*What is being asked*: A verbatim repetition of the data below is requested, without images.

*Given data*:
"""

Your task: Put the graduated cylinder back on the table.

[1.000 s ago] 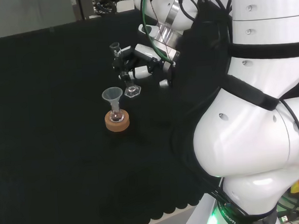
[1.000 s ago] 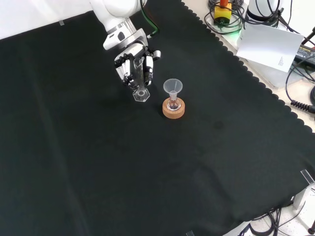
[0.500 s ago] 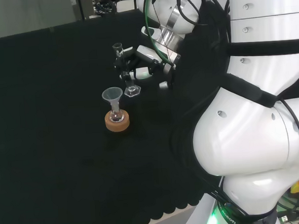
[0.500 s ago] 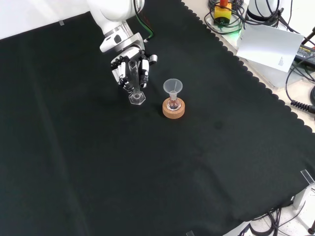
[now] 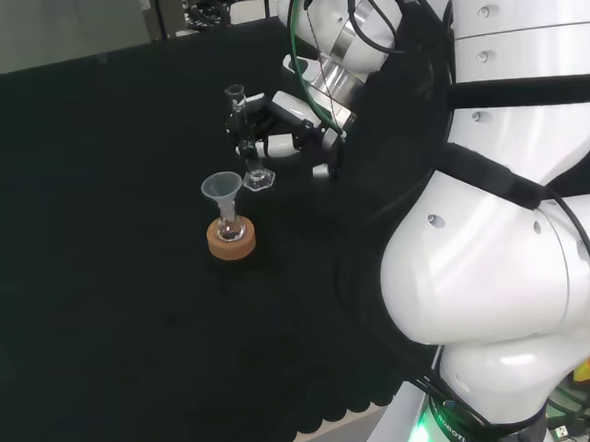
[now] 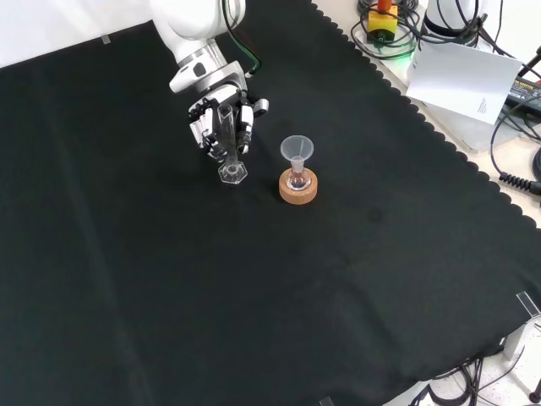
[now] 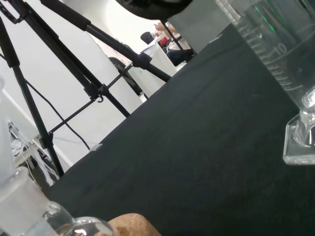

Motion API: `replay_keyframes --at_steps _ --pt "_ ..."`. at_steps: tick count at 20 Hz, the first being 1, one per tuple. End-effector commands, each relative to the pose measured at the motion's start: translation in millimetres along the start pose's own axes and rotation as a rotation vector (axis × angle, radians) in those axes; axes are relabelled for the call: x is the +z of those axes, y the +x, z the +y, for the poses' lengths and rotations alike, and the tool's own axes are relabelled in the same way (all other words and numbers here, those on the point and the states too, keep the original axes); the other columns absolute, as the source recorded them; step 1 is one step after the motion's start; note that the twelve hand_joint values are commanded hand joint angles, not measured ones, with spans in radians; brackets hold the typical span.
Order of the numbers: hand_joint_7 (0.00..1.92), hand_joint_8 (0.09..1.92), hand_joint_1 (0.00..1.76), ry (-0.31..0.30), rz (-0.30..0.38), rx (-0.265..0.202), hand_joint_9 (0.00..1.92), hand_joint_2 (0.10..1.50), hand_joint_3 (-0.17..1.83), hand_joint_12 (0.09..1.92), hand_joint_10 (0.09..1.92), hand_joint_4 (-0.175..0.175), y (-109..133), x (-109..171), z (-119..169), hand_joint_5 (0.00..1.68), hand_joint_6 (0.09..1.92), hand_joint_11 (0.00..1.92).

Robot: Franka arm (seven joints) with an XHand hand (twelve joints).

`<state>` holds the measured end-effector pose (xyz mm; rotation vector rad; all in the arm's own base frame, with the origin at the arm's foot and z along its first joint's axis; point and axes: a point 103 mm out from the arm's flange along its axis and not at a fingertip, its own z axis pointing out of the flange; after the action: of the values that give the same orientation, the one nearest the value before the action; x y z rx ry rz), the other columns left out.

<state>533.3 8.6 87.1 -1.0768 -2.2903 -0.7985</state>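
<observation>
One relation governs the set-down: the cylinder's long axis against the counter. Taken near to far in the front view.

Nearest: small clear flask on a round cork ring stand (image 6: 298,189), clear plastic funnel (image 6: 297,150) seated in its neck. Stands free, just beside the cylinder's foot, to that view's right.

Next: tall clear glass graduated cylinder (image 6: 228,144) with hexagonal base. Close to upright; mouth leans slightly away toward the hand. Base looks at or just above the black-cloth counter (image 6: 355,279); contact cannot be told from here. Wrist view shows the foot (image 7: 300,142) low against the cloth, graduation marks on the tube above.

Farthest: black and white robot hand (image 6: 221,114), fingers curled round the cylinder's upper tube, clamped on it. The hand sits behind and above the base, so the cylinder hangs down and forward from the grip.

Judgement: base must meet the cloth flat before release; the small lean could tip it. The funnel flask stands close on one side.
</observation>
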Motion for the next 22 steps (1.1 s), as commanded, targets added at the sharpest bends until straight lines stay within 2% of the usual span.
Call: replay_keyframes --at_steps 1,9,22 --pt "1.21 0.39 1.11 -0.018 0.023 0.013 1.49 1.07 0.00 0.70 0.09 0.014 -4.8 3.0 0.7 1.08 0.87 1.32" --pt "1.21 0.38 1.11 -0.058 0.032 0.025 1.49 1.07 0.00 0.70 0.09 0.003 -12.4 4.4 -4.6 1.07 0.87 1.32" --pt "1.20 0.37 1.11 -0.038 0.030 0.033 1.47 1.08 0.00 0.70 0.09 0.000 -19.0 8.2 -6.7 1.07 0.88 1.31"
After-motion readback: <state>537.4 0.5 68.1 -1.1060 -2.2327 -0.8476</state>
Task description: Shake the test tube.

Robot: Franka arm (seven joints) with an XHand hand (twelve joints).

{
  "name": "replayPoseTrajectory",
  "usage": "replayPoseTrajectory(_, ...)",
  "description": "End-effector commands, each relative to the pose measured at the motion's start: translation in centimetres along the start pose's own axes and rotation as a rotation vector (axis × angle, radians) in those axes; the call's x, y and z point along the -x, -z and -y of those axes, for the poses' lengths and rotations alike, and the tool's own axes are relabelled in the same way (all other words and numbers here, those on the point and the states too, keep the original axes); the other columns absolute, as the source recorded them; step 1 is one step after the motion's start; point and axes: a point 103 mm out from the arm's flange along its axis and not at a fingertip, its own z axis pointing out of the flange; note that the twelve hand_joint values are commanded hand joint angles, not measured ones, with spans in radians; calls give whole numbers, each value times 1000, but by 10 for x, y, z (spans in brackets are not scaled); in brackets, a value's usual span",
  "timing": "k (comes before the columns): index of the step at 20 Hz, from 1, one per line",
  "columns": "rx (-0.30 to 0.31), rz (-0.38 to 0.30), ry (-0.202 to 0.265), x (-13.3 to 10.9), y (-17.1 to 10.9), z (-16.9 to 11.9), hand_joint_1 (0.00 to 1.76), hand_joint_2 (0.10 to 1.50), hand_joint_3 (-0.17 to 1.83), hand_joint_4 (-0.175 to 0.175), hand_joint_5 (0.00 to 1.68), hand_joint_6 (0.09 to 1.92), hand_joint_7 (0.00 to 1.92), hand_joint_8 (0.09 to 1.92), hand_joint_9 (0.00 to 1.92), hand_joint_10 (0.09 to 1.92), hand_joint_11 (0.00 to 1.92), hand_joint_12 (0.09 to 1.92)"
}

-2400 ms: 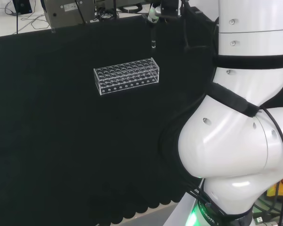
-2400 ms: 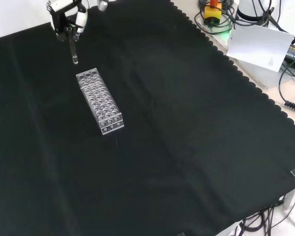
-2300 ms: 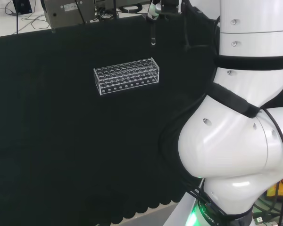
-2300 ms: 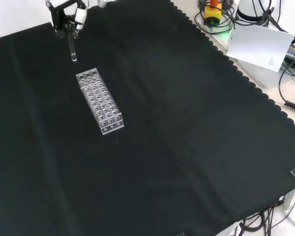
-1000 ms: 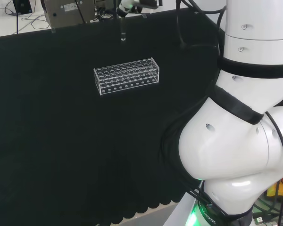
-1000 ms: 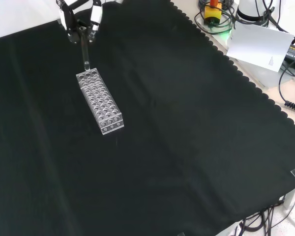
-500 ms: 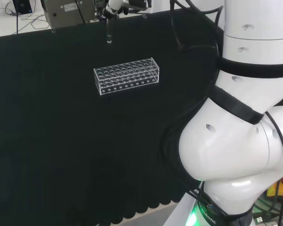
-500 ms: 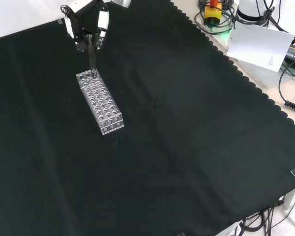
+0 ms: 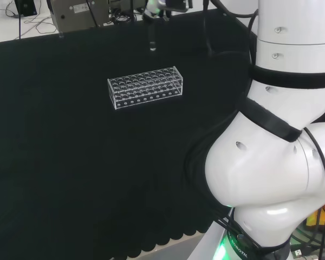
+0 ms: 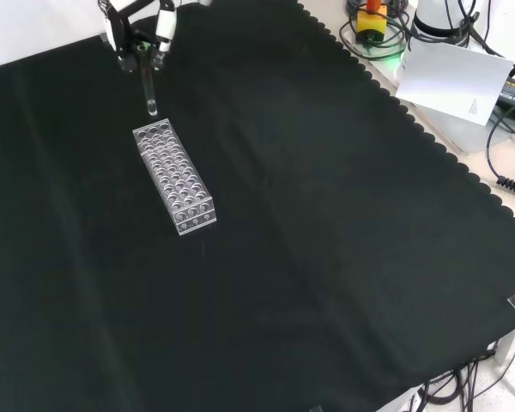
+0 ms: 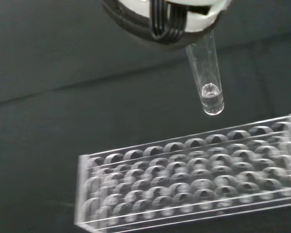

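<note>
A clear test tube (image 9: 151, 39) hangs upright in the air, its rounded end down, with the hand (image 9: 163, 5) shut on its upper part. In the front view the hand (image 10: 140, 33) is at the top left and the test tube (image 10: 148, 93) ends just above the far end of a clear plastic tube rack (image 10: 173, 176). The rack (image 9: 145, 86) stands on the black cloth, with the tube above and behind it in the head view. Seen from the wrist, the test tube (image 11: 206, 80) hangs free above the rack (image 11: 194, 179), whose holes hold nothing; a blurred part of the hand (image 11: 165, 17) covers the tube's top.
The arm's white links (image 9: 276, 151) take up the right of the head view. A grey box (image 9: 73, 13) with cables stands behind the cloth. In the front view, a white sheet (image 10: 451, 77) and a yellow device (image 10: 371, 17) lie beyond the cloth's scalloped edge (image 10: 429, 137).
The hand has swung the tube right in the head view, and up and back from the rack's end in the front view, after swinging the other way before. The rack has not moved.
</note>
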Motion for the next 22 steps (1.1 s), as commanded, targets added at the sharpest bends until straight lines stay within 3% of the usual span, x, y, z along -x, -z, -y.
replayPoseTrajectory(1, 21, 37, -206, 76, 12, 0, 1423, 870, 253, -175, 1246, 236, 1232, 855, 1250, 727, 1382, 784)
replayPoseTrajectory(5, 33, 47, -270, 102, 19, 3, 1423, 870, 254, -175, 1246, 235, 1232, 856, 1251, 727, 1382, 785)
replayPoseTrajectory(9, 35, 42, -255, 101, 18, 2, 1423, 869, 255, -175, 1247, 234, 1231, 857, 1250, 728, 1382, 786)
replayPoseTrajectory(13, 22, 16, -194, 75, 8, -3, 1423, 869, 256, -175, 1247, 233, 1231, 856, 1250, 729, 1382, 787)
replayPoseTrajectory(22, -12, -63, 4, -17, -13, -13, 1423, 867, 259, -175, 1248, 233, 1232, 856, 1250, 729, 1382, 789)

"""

*Solution*:
Your task: Put the graduated cylinder back on the table.

[1.000 s ago] 
[1.000 s ago] 
[0.500 s ago] 
[0.500 s ago] 
[now] 
[now] 
[now] 

Motion API: `replay_keyframes --at_steps _ --pt "_ ..."`. at_steps: tick count at 20 Hz, the first being 1, one per tuple. End-effector commands, each relative to the pose measured at the motion's start: translation in millimetres along the start pose's own axes and rotation as a rotation vector (axis × angle, radians) in those axes; axes are relabelled for the call: x is the +z of those axes, y the +x, z the +y, for the poses' lengths and rotations alike, and the tool's own axes are relabelled in the same way (all other words and numbers here, those on the point and the states too, keep the original axes); the other columns absolute, as the source recorded them; step 1 is one step after the motion's start; note that the twelve hand_joint values are commanded hand joint angles, not measured ones, with spans in radians; brackets hold the typical span.
Order of the numbers: hand_joint_7 (0.00..1.92), hand_joint_8 (0.09..1.92), hand_joint_1 (0.00..1.76), ry (-0.31..0.30), rz (-0.30..0.38), rx (-0.265..0.202), hand_joint_9 (0.00..1.92), hand_joint_2 (0.10..1.50), hand_joint_3 (-0.17..1.83), hand_joint_12 (0.09..1.92), hand_joint_10 (0.09..1.92), hand_joint_4 (-0.175..0.175), y (-109..133), x (-109..171), z (-119..169), hand_joint_5 (0.00..1.68), hand_joint_6 (0.09..1.92), hand_joint_11 (0.00..1.92).

Robot: Franka arm (seven joints) with an XHand hand (twelve joints).

`<state>` holds the measured end-effector pose (xyz mm; rotation vector rad; all in the arm's own base frame, with the origin at the arm's foot and z along its first joint's axis; point and axes: a point 103 mm out from the arm's flange along its axis and not at a fingertip, its own z axis pointing out of the flange; after the action: of the values that give the same orientation, the one nearest the value before the action; x y z rx ry rz), the other columns left out.

<state>533.3 8.6 87.1 -1.0768 -2.2903 -0.7985</state>
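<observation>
One relation governs the set-down: the cylinder's long axis against the counter. Taken near to far in the front view.

Nearest: small clear flask on a round cork ring stand (image 6: 298,189), clear plastic funnel (image 6: 297,150) seated in its neck. Stands free, just beside the cylinder's foot, to that view's right.

Next: tall clear glass graduated cylinder (image 6: 228,144) with hexagonal base. Close to upright; mouth leans slightly away toward the hand. Base looks at or just above the black-cloth counter (image 6: 355,279); contact cannot be told from here. Wrist view shows the foot (image 7: 300,142) low against the cloth, graduation marks on the tube above.

Farthest: black and white robot hand (image 6: 221,114), fingers curled round the cylinder's upper tube, clamped on it. The hand sits behind and above the base, so the cylinder hangs down and forward from the grip.

Judgement: base must meet the cloth flat before release; the small lean could tip it. The funnel flask stands close on one side.
</observation>
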Motion for the next 22 steps (1.1 s), as commanded, targets added at the sharpest bends until straight lines stay within 2% of the usual span.
Call: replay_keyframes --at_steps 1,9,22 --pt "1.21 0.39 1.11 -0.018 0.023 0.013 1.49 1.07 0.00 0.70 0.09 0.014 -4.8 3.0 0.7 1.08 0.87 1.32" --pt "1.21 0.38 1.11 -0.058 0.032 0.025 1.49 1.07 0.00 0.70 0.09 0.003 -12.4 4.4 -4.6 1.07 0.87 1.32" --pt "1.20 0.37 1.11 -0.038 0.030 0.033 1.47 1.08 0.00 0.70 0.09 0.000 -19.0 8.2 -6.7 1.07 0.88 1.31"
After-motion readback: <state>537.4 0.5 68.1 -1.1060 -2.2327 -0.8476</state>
Task description: Shake the test tube.

Robot: Franka arm (seven joints) with an XHand hand (twelve joints).

{
  "name": "replayPoseTrajectory",
  "usage": "replayPoseTrajectory(_, ...)",
  "description": "End-effector commands, each relative to the pose measured at the motion's start: translation in centimetres along the start pose's own axes and rotation as a rotation vector (axis × angle, radians) in those axes; the call's x, y and z point along the -x, -z and -y of those axes, for the poses' lengths and rotations alike, and the tool's own axes are relabelled in the same way (all other words and numbers here, those on the point and the states too, keep the original axes); the other columns absolute, as the source recorded them; step 1 is one step after the motion's start; point and axes: a point 103 mm out from the arm's flange along its axis and not at a fingertip, its own z axis pointing out of the flange; note that the twelve hand_joint values are commanded hand joint angles, not measured ones, with spans in radians; calls give whole numbers, each value times 1000, but by 10 for x, y, z (spans in brackets are not scaled); in brackets, a value's usual span",
  "timing": "k (comes before the columns): index of the step at 20 Hz, from 1, one per line",
  "columns": "rx (-0.30 to 0.31), rz (-0.38 to 0.30), ry (-0.202 to 0.265), x (-13.3 to 10.9), y (-17.1 to 10.9), z (-16.9 to 11.9), hand_joint_1 (0.00 to 1.76), hand_joint_2 (0.10 to 1.50), hand_joint_3 (-0.17 to 1.83), hand_joint_4 (-0.175 to 0.175), hand_joint_5 (0.00 to 1.68), hand_joint_6 (0.09 to 1.92), hand_joint_7 (0.00 to 1.92), hand_joint_8 (0.09 to 1.92), hand_joint_9 (0.00 to 1.92), hand_joint_10 (0.09 to 1.92), hand_joint_11 (0.00 to 1.92), hand_joint_12 (0.09 to 1.92)"
}

-2400 ms: 
-2400 ms: 
-2300 ms: 
-2300 ms: 
-1000 ms: 
-1000 ms: 
-500 ms: 
-500 ms: 
+0 ms: 
+0 ms: 
+0 ms: 

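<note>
A clear test tube (image 9: 151, 39) hangs upright in the air, its rounded end down, with the hand (image 9: 163, 5) shut on its upper part. In the front view the hand (image 10: 140, 33) is at the top left and the test tube (image 10: 148, 93) ends just above the far end of a clear plastic tube rack (image 10: 173, 176). The rack (image 9: 145, 86) stands on the black cloth, with the tube above and behind it in the head view. Seen from the wrist, the test tube (image 11: 206, 80) hangs free above the rack (image 11: 194, 179), whose holes hold nothing; a blurred part of the hand (image 11: 165, 17) covers the tube's top.
The arm's white links (image 9: 276, 151) take up the right of the head view. A grey box (image 9: 73, 13) with cables stands behind the cloth. In the front view, a white sheet (image 10: 451, 77) and a yellow device (image 10: 371, 17) lie beyond the cloth's scalloped edge (image 10: 429, 137).
The hand has swung the tube right in the head view, and up and back from the rack's end in the front view, after swinging the other way before. The rack has not moved.
</note>
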Motion for the next 22 steps (1.1 s), as commanded, targets added at the sharpest bends until straight lines stay within 3% of the usual span, x, y, z along -x, -z, -y.
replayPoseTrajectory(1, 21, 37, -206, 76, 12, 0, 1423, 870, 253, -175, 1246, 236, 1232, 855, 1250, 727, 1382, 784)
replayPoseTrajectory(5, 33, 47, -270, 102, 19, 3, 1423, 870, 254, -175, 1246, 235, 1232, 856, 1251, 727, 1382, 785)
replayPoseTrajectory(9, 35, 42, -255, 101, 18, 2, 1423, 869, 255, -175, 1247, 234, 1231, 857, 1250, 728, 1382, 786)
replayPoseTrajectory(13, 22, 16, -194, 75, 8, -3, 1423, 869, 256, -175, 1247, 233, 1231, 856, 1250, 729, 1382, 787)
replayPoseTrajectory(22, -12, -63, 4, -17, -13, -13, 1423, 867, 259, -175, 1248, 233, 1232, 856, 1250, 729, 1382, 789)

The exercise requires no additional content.